Menurutnya, kirab budaya yang akan digelar warga Desa Rendeng khususnya RW 01 Kampung Rendeng Wetan, tepat pada 17 Agustus, sabtu besok, boleh disebut memiliki tujuan dan manfaat beberapa hal. Selain untuk menyambut hari Kemerdekaan RI, juga bertujuan memberi penghormatan kepada para leluhur dan melestarikan peninggalan dengan cara yang berbudaya.
Pada kirab yang direncanakan mulai pukul 13.00 WIB besok, KRA Panembahan Didik Gilingwesi menyebut akan menurunkan sekitar 70 warganya yang lengkap membawa berbagai atribut khas ikoniknya, songsong bersusun, dua replika keris jumbo, berbusana adat Jawa ditambah 4 keris dan satu tombak yang diharapkan bisa mewakili nama besa Mbah Glongsor.
Informasi yang diperoleh KRA Panembahan Didik dari panitia kirab menyebutkan, warga RW 01 dan pamong desa akan menerjunkan sekitar 150 orang untuk ikut serta dalam kirab. Soal permintaan agar pengurus Pakasa Cabang Kudus mengundang Pakasa cabang Jepara, Pati dan Demak, belum bisa disanggupi dan diagendakan pada kirab keperluan serupa tahun depan.
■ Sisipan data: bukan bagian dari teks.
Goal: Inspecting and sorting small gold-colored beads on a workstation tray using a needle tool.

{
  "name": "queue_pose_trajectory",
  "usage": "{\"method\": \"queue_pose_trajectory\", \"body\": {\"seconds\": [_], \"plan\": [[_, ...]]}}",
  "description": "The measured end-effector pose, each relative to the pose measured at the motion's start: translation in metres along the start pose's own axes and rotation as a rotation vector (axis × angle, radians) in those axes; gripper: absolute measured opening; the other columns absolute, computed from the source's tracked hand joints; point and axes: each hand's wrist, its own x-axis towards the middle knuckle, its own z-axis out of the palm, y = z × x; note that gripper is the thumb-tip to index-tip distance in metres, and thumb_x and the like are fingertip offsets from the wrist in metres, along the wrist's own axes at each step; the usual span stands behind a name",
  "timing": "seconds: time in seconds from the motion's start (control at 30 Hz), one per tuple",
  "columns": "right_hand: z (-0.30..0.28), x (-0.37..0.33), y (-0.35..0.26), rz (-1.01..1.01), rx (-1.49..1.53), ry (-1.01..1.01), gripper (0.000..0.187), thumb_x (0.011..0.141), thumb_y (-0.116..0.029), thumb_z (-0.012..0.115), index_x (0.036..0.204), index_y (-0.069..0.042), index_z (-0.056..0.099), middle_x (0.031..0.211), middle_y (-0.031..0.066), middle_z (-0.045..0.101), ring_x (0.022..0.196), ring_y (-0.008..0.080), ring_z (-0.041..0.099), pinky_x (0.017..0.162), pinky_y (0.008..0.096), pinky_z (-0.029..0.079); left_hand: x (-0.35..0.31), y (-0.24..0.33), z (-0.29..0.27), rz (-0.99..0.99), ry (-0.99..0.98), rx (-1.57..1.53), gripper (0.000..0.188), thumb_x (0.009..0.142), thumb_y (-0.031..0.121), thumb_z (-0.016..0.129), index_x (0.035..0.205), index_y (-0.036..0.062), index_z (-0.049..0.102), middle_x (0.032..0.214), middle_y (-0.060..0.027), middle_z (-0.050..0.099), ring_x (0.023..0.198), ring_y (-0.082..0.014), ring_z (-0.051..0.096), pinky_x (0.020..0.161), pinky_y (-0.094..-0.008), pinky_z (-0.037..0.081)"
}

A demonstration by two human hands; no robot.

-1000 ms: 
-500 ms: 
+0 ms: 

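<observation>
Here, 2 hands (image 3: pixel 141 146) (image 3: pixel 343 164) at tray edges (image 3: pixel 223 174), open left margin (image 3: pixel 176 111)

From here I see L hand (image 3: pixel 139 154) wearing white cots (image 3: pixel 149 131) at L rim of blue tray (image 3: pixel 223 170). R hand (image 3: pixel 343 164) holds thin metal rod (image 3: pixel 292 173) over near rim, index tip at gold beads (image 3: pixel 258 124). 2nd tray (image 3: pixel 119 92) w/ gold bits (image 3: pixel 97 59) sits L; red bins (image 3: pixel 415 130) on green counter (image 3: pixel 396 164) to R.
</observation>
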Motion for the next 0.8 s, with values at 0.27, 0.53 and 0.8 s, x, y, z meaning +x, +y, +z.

Meski sudah ada benda pengganti terompet yang “disembunyikan” atau disabotase, KRA Panembahan Didik merasa masih ada yang kurang dalam kirab yang membawa nama besar Mbah Glongsor itu. Dia masih berharap suatu saat terompet bersejarah itu akan dikembalikan, agar kirab budaya yang dirangkai dalam event di makam Mbah Glongsor benar-benar genap dan lengkap. (won-i1).